Sales on a volume basis, factoring in constant dollars, also experienced growth in July, rising 0.9% to CAD 56.63 billion. This positive sales trend occurred despite the disruption to supply chains caused by a strike by port workers on Canada’s West Coast in July. Approximately 13% of manufacturing plants across the country were impacted by the strike, leading to shortages of raw materials and transportation complications.

Notably, food manufacturers witnessed a robust 3.1% increase in sales after five consecutive months of decline. The grain and oilseed milling industry drove significant gains in this sector. In terms of volume, sales of food products saw a 2.5% increase compared to June.

Sales in the motor vehicle industry reached their highest level since May 2017, growing by 3.5% in July. This improvement was attributed to the easing of global supply chain challenges. Additionally, sales of vehicle parts rebounded following a sharp decline in June.

Overall, Canada’s manufacturing sector demonstrated resilience and recovery in July, with notable contributions from the food and automotive industries. Despite the strike-related disruptions, strong sales figures indicate positive momentum for the sector as it continues to navigate through these challenging times.

Manufacturing Sales Rise in July

Manufacturing sales in Canada, excluding motor vehicles, parts, and accessories, experienced a notable increase of 1.3% compared to the previous month. Although overall sales were positively impacted, the petroleum and coal sectors faced a significant decline in June. However, July saw a rebound with a robust 4.6% increase, primarily due to rising prices.

On the other hand, the paper products industry encountered a sharp decline of 4.6%, reaching its lowest level since December 2021. Port strikes greatly affected over half of the paper-products manufacturers in British Columbia, contributing to this unfortunate decrease.

Notably, factory inventory levels experienced a decline of 0.7% in July. This reduction can be attributed to decreased raw material and goods in process availability. Additionally, the stock of unfilled orders, which represents potential future sales unless canceled, decreased by 1.0% during the same time period. Furthermore, new orders witnessed a marginal decrease of 0.1%.

These statistics reflect the slowing pace of economic activity in Canada.
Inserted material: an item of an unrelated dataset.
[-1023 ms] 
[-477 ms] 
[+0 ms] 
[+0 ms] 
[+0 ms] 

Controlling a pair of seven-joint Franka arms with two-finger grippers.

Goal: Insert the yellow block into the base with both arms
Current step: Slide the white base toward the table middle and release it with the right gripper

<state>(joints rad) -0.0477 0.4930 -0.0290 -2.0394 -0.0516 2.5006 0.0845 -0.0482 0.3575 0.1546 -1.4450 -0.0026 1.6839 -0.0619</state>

In the second quarter of the year, the country unexpectedly experienced a contraction of 0.2% in gross domestic product on an annualized basis. This came as a surprise after a period of growth during the first three months of 2023.

The challenges faced by the manufacturing sector persisted into August, with both output and new orders declining. This resulted in companies making job cuts as a means to manage the situation. S&P Global’s monthly purchasing managers index dropped to 48—the lowest level seen since mid-2020—down from 49.6 in the previous month.

Despite these challenges, it is important to note that the Canadian manufacturing industry continues to adapt and navigate through these uncertain times.